Copy the data exactly. Images are the one exception.

----------------------------------------

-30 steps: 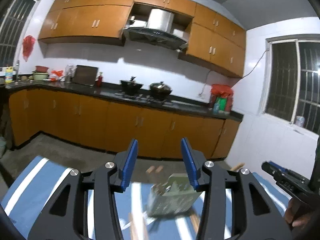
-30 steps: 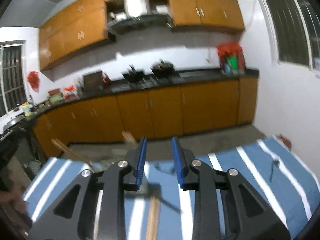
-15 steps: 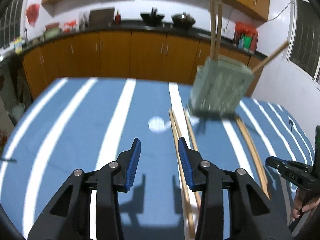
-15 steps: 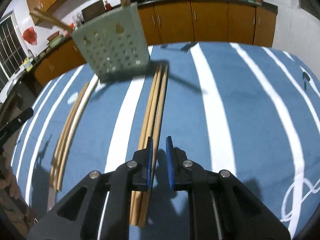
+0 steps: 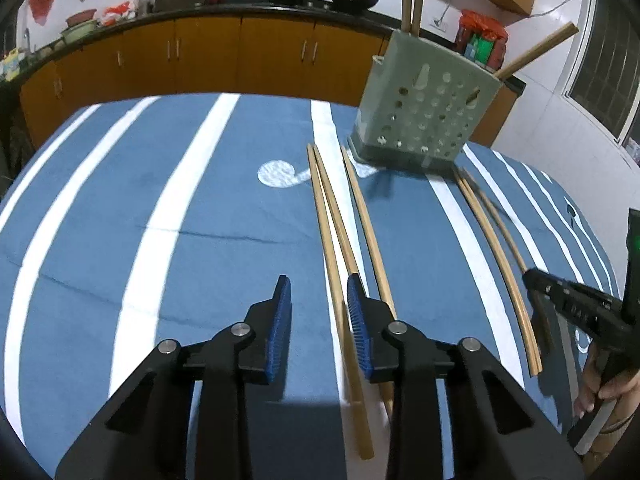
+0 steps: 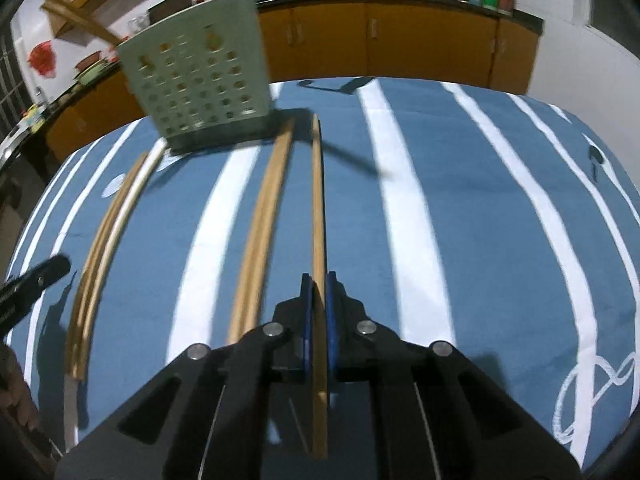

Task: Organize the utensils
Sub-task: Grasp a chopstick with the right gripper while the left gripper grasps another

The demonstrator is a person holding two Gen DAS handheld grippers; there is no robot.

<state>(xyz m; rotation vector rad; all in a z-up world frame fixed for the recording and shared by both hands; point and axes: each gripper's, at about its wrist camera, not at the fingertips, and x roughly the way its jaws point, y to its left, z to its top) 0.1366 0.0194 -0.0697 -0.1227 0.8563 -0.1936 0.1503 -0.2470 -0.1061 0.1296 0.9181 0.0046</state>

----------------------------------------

- [Response to this exercise]
-30 steps: 
-30 steps: 
-15 steps: 
-15 steps: 
+0 steps: 
+0 steps: 

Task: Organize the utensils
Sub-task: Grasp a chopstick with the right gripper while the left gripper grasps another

The demonstrator is a person holding two Gen DAS handheld grippers; there is no robot.

<state>(xyz m; rotation vector rad; all in a z-up world frame fixed for the recording and shared by both hands; point and axes: each gripper's, at about its wrist camera, not at the fingertips, and x roughly the way its jaws point, y to its left, z to its top) 0.1366 0.0194 -0.0697 -0.1227 0.8563 -0.1936 0.1503 -0.2470 -0.1061 0.1296 0.9181 0.0046</state>

With this, the output is complete.